DESCRIPTION OF THE TASK: Reproduce all the data verbatim.

INPUT DATA:
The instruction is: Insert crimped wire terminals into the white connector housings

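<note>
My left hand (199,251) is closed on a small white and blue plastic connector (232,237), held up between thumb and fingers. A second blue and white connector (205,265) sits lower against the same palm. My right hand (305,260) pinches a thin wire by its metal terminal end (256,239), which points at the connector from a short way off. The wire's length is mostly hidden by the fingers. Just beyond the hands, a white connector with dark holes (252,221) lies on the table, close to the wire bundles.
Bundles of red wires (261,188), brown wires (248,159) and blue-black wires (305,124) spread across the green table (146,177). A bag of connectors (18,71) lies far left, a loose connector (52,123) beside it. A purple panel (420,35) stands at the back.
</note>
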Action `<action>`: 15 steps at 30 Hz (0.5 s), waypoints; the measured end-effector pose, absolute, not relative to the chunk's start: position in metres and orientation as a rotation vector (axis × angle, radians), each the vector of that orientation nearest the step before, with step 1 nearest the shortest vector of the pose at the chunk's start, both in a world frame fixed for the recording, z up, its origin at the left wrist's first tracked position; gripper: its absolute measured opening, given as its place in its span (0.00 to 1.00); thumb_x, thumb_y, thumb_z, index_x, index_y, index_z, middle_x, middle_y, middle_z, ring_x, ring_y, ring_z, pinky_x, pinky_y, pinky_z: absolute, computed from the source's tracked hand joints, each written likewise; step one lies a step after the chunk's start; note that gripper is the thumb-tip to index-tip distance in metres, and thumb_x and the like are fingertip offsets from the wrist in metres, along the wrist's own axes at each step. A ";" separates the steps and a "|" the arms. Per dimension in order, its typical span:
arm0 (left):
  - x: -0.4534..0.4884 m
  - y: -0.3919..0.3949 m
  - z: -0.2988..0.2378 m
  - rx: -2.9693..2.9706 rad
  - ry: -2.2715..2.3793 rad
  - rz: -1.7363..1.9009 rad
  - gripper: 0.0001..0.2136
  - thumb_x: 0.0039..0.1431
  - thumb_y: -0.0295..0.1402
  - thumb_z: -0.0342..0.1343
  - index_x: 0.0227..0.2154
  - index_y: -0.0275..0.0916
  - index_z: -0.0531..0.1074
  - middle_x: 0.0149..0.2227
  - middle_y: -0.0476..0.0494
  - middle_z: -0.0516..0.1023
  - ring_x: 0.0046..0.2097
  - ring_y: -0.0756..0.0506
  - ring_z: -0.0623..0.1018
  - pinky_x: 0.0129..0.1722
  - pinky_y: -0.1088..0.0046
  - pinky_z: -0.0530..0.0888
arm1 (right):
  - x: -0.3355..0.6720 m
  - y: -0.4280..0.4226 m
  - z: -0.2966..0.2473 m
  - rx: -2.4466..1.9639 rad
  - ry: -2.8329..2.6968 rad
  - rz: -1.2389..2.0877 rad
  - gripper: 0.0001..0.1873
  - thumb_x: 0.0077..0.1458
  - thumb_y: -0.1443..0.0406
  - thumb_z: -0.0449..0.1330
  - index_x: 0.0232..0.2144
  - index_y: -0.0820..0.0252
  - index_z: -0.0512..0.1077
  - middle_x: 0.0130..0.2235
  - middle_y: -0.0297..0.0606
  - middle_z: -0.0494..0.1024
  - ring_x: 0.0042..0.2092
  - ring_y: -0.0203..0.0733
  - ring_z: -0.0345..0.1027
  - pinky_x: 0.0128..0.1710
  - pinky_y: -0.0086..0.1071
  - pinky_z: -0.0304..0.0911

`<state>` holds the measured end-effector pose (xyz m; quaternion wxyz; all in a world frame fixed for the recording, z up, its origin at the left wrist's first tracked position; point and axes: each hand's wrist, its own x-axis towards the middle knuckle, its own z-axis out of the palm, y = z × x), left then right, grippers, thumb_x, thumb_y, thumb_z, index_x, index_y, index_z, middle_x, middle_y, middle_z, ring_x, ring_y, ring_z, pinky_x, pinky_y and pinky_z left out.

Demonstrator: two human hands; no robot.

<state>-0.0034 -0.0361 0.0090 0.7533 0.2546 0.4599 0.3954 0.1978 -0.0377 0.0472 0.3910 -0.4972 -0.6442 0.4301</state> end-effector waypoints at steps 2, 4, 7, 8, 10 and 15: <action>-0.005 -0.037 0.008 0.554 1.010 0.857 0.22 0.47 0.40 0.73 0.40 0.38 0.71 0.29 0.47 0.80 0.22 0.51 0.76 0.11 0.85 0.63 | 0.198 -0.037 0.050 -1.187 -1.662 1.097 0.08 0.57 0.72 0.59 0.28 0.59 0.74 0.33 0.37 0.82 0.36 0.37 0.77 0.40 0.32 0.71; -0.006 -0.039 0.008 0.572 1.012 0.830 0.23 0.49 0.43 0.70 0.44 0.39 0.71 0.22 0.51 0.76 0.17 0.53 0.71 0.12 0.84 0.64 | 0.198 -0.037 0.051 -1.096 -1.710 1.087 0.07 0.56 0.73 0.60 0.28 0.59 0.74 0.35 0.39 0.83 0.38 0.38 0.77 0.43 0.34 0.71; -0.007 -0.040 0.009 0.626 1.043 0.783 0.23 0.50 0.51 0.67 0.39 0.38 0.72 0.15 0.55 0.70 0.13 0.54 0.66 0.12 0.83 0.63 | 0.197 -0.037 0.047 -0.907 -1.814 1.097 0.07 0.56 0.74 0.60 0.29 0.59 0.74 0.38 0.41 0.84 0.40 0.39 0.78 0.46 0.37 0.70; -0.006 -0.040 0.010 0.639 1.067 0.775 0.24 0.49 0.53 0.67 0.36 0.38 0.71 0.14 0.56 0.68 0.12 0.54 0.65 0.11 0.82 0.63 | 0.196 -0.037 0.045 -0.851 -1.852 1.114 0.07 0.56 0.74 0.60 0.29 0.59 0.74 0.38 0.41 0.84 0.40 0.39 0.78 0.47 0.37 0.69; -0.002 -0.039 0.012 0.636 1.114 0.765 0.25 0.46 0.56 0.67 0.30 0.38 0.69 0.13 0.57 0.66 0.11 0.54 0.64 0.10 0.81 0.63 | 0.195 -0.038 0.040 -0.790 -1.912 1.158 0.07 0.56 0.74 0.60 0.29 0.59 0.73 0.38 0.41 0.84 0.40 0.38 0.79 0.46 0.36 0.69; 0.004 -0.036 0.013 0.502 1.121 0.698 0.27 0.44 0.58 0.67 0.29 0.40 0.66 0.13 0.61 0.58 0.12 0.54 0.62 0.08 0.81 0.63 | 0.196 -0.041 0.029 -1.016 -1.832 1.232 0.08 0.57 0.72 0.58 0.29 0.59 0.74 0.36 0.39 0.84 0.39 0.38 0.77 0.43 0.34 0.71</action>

WRITTEN ANSWER:
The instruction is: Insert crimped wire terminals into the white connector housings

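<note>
My left hand (199,251) is closed on a small white and blue plastic connector (232,237), held up between thumb and fingers. A second blue and white connector (205,265) sits lower against the same palm. My right hand (305,260) pinches a thin wire by its metal terminal end (256,239), which points at the connector from a short way off. The wire's length is mostly hidden by the fingers. Just beyond the hands, a white connector with dark holes (252,221) lies on the table, close to the wire bundles.
Bundles of red wires (261,188), brown wires (248,159) and blue-black wires (305,124) spread across the green table (146,177). A bag of connectors (18,71) lies far left, a loose connector (52,123) beside it. A purple panel (420,35) stands at the back.
</note>
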Action `<action>`: 15 steps at 30 Hz (0.5 s), waypoints; the measured end-effector pose, absolute, not relative to the chunk's start: position in metres and orientation as a rotation vector (axis × angle, radians), each the vector of that orientation nearest the step before, with step 1 nearest the shortest vector of the pose at the chunk's start, both in a world frame fixed for the recording, z up, its origin at the left wrist's first tracked position; gripper: its absolute measured opening, given as its place in its span (0.00 to 1.00); thumb_x, thumb_y, thumb_z, index_x, index_y, index_z, middle_x, middle_y, middle_z, ring_x, ring_y, ring_z, pinky_x, pinky_y, pinky_z: absolute, computed from the source's tracked hand joints, each written likewise; step one lies a step after the chunk's start; note that gripper is the thumb-tip to index-tip distance in metres, and thumb_x and the like are fingertip offsets from the wrist in metres, along the wrist's own axes at each step. A ";" separates the steps and a "|" the arms. Per dimension in order, its typical span:
arm0 (left):
  - x: -0.4534..0.4884 m
  - y: -0.3919..0.3949 m
  - z: -0.2988..0.2378 m
  - rx: -2.9693..2.9706 rad
  - ry: -2.2715..2.3793 rad
  - rz: -1.7363..1.9009 rad
  - gripper: 0.0001..0.2136
  - thumb_x: 0.0039..0.1431
  - thumb_y: -0.0295..0.1402
  - thumb_z: -0.0342..0.1343
  - index_x: 0.0227..0.2154
  - index_y: -0.0275..0.0916
  - index_z: -0.0531..0.1074
  - middle_x: 0.0149..0.2227
  - middle_y: -0.0476..0.0494
  - middle_z: -0.0516..0.1023
  - ring_x: 0.0046..0.2097
  - ring_y: -0.0756..0.0506
  - ring_z: -0.0623..0.1018
  - pinky_x: 0.0129..0.1722
  - pinky_y: -0.1088..0.0046
  - pinky_z: -0.0530..0.0888
arm1 (right):
  - x: -0.3355..0.6720 m
  - y: -0.4280..0.4226 m
  - z: -0.2966..0.2473 m
  - rx: -2.4466..1.9639 rad
  - ry: -2.8329..2.6968 rad
  - rz: -1.2389..2.0877 rad
  - gripper: 0.0001..0.1873
  - thumb_x: 0.0077..0.1458
  - thumb_y: -0.1443..0.0406
  - thumb_z: -0.0449..0.1330
  - index_x: 0.0232..0.2144
  - index_y: -0.0820..0.0252
  - index_z: -0.0512..0.1077
  - middle_x: 0.0130..0.2235
  - middle_y: -0.0297..0.0606
  - middle_z: -0.0494..0.1024
  - ring_x: 0.0042..0.2092
  - ring_y: -0.0203..0.0733
  - ring_z: -0.0345..0.1027
  - pinky_x: 0.0128..0.1710
  - pinky_y: -0.0086..0.1071
  - pinky_z: -0.0304..0.0911

`<state>` holds the measured end-effector pose (xyz m; quaternion wxyz; all in a world frame fixed for the recording, z up, its origin at the left wrist's first tracked position; point and axes: each hand's wrist, its own x-axis towards the middle knuckle, its own z-axis out of the palm, y = z × x), left then right, grippers, thumb_x, thumb_y, thumb_z, index_x, index_y, index_z, middle_x, middle_y, middle_z, ring_x, ring_y, ring_z, pinky_x, pinky_y and pinky_z left out.

Demonstrator: two human hands; no robot.

<state>-0.0034 -0.0361 0.0090 0.7533 0.2546 0.4599 0.3954 0.1978 -0.0377 0.0472 0.3910 -0.4972 -0.6442 0.4301</state> end-effector waypoints at steps 2, 4, 7, 8, 10 and 15: <action>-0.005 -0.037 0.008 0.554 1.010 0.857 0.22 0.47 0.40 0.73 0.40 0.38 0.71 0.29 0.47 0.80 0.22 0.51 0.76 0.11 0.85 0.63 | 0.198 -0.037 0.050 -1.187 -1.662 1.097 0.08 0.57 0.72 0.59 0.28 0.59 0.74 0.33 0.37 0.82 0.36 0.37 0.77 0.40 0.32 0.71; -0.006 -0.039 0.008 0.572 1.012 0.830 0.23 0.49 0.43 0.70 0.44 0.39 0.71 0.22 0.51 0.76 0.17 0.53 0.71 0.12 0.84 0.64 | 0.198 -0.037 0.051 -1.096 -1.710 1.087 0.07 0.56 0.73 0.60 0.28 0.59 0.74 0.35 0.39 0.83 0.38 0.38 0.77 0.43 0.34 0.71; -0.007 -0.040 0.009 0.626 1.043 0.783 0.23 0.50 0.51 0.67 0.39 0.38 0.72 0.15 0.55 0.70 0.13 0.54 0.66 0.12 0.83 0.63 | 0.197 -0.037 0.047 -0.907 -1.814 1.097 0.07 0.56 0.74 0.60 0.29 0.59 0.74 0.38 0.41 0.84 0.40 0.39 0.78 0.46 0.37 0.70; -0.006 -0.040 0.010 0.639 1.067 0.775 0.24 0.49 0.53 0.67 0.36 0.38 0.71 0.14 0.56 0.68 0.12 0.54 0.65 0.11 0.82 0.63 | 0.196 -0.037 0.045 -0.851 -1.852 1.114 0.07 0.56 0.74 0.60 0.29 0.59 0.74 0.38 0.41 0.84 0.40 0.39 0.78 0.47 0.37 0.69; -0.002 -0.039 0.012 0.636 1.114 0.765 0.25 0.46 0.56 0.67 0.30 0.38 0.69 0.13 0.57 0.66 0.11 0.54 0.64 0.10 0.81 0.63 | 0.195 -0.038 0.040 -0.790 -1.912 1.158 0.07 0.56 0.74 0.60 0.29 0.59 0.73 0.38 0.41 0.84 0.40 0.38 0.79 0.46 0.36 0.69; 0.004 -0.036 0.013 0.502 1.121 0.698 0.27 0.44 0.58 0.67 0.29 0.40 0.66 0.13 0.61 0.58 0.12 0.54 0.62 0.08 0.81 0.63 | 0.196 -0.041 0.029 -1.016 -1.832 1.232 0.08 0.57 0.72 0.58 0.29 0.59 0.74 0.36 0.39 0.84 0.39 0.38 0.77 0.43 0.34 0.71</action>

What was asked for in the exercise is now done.